Hitler's American Friends: The Third Reich's Supporters in the United States
Many Americans were shocked last year to watch neo-Nazis marching and chanting racist profanity in the streets of Charlottesville, Virginia. Their nighttime procession carrying torches and bellowing vile slogans seemed right out of Nuremberg in the 1930s. How could that possibly be happening in the United States of America?
Bradley W. Hart, a professor at California State University in Fresno, provides part of the answer. In a well-written and well-researched new book, Hart relates the stories of American groups and leaders who marched the streets of our cities in the 1930s to prepare the nation for Hitler’s triumphant arrival. America has always had an alt-right fringe of bigots and racists ready when called upon to return their distorted view of “greatness” to the United States.
As war neared in Europe in the 1930s, Hitler’s friends in America sought to keep the United States out of the war and leave England alone to fight the Nazi juggernaut after the Wehrmacht had quickly conquered France. Many in this country saw isolation and neutrality as the best strategy.
In addition, America had long had its share of virulent anti-Semites and hate organizations that were able to spread domestic terrorism. The hooded and cross-burning Klu Klux Klan joined with these new Nazi groups to serve Hitler’s purposes. The advent of the Third Reich in 1933 had emboldened these organizations, each of which wanted to take the lead on the American domestic front. Fortunately, they rarely coordinated their activities.
Hart systematically describes the German-American Bund, the Silver Legion, radio preachers such as Father Coughlin and others. The Bund held huge rallies filling arenas like Madison Square Garden. Uniformed members of the Silver Legion marched through cities and towns, proud of their mission to emulate Hitler’s followers on these shores. Priests like Father John Coughlin spread their abhorrent anti-Semitic doctrine and commanded a large nationwide radio audience.
All these groups that Hart describes had self-chosen leaders seeking to imitate Hitler in their own circles. Their leadership of these hate groups was quite incompetent. None of these organizations became a mass political movement. Federal and state police forces monitored their activities which, in the end, came to nothing.
Nonetheless, the active hate organizations represented only a small cohort of the American citizens who espoused the belief that Jews controlled global business and that blacks were an inferior species. There were many who did not participate in these organizations who shared their distorted views. With the advent of World War II, these groups began to fade away—or so we thought.
As might be expected, among Hitler’s American “friends” there were politicians and other operatives. For the most part, they made sure that pro-German propaganda was widely distributed. Hart explains how the German embassy in Washington assisted in this effort. American businessmen—in particular, vehicle manufacturers, oil providers and Coca Cola—saw unlimited opportunity for profits in doing business with Hitler. Some, like Henry Ford, discovered in Hitler a person who paralleled his views on the Jewish menace. Others simply saw commerce with the Third Reich as a source of wealth.

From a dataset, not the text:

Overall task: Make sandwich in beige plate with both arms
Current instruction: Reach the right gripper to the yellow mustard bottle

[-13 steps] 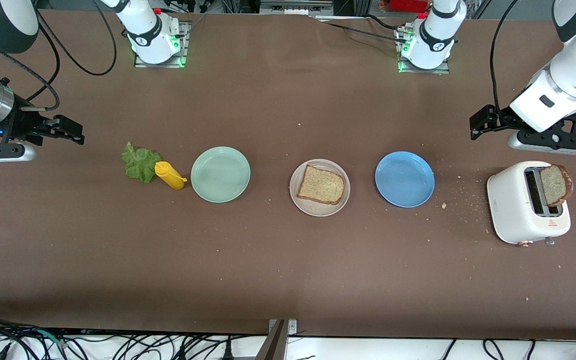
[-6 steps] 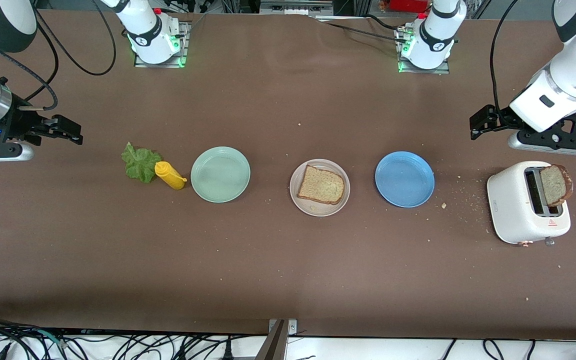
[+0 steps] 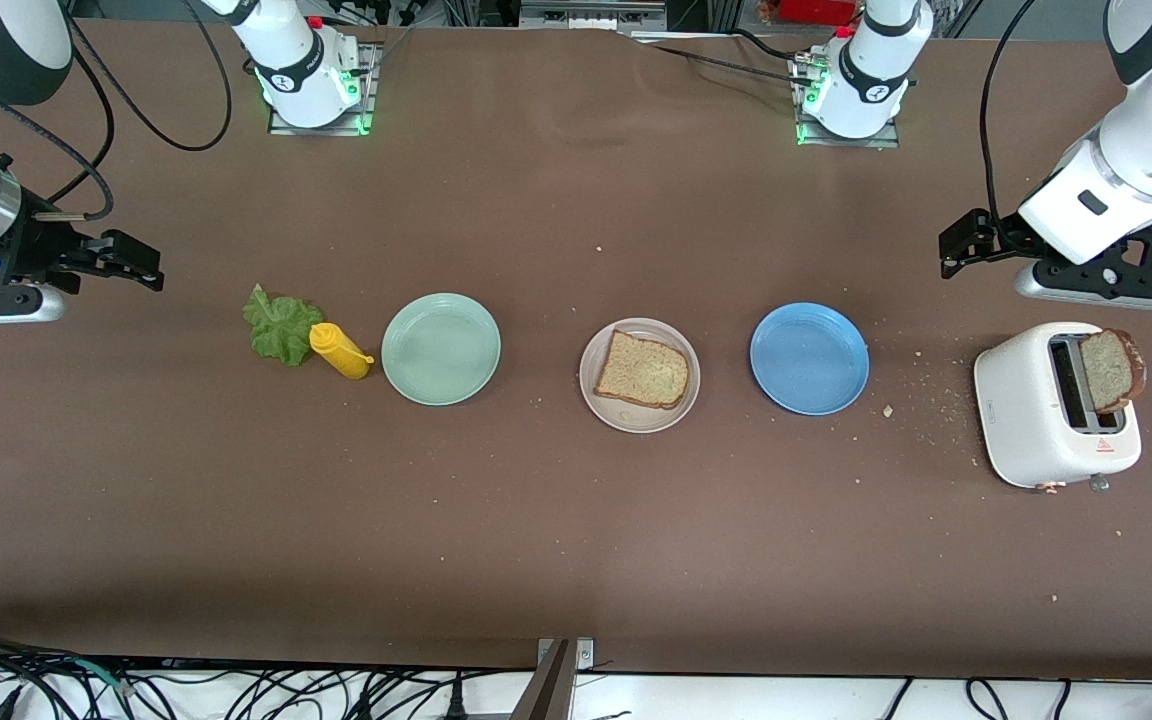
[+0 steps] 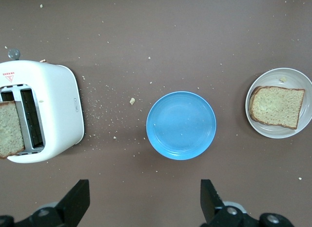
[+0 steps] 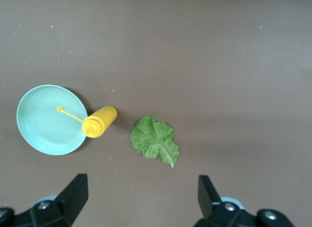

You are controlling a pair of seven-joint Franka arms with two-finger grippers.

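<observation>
One bread slice [image 3: 642,369] on beige plate [image 3: 591,392]

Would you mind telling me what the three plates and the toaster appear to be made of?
The mint-green plate, beige plate and blue plate look like matte plastic or melamine: flat uniform colour, soft sheen, though glazed ceramic is possible. The toaster seems to be glossy white moulded plastic, with rounded corners and faint highlights.

Over the last second the right hand [image 3: 141,265] has drifted slightly toward the right arm's end of the surface [image 3: 576,540] and a little upward in the front view, its silver wrist moving partly out of frame. Its fingers remain spread. Nothing else has moved.
</observation>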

The Nazi regime attempted to attract American students as potential “friends.” Exchange programs brought young men to Deutschland where they were indoctrinated. Returning to their home campuses, these young zealots spread Nazi propaganda. Once again, the “friends” could not overcome the majority American public opinion as Germany prepared for the war it would start in Central and Western Europe.

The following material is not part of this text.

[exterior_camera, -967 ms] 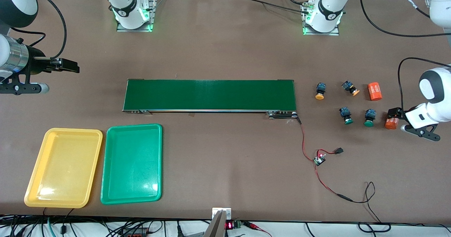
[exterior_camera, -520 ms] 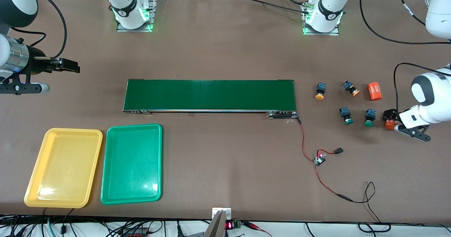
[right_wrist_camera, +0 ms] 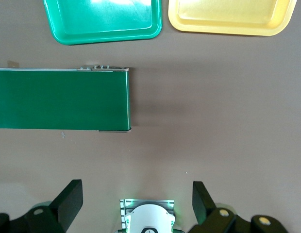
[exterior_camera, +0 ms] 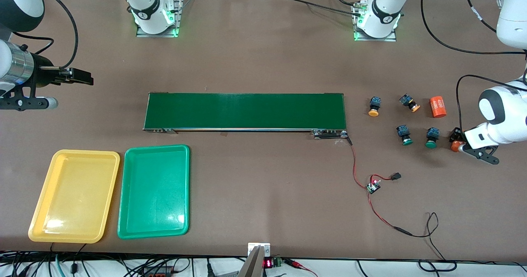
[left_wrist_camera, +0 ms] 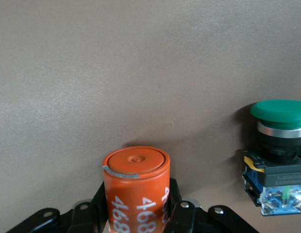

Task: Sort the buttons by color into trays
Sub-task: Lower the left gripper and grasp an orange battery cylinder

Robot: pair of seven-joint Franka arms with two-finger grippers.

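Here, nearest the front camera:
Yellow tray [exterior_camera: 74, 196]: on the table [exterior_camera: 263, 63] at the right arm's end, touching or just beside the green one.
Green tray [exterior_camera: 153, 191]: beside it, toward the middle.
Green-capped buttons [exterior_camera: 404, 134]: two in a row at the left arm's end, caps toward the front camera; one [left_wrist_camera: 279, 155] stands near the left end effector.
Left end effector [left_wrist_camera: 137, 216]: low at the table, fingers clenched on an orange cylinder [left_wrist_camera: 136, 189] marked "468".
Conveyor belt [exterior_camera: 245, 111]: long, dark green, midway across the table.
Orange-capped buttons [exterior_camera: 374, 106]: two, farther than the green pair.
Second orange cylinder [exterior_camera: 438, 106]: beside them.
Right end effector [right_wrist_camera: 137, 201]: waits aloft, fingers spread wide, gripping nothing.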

Ultimately, the “America First” movement led by national hero Charles Lindbergh commanded the greatest public attention as a friend of the Nazis. America First combined members of the earlier organizations and enjoyed widespread public approval as a result of Lindbergh’s active involvement.
When neo-Nazis marched through the streets of Charlottesville in 2017 and killed a counter-protester the following day, the nation was awakened to the present-day internal threat that has long been part of the American landscape. When our president equated the neo-Nazis with the protesters who opposed them, the real internal risk to the country became irrefutable. Would the federal government act with resolve to eliminate these hate mongers from our midst?
Hart’s new book raises issues that are not limited to history. The streak in the American psyche for authoritarianism and racism is evident today. Hart’s Hitler’s American Friends should serve as a useful reminder of the calamity we must avoid.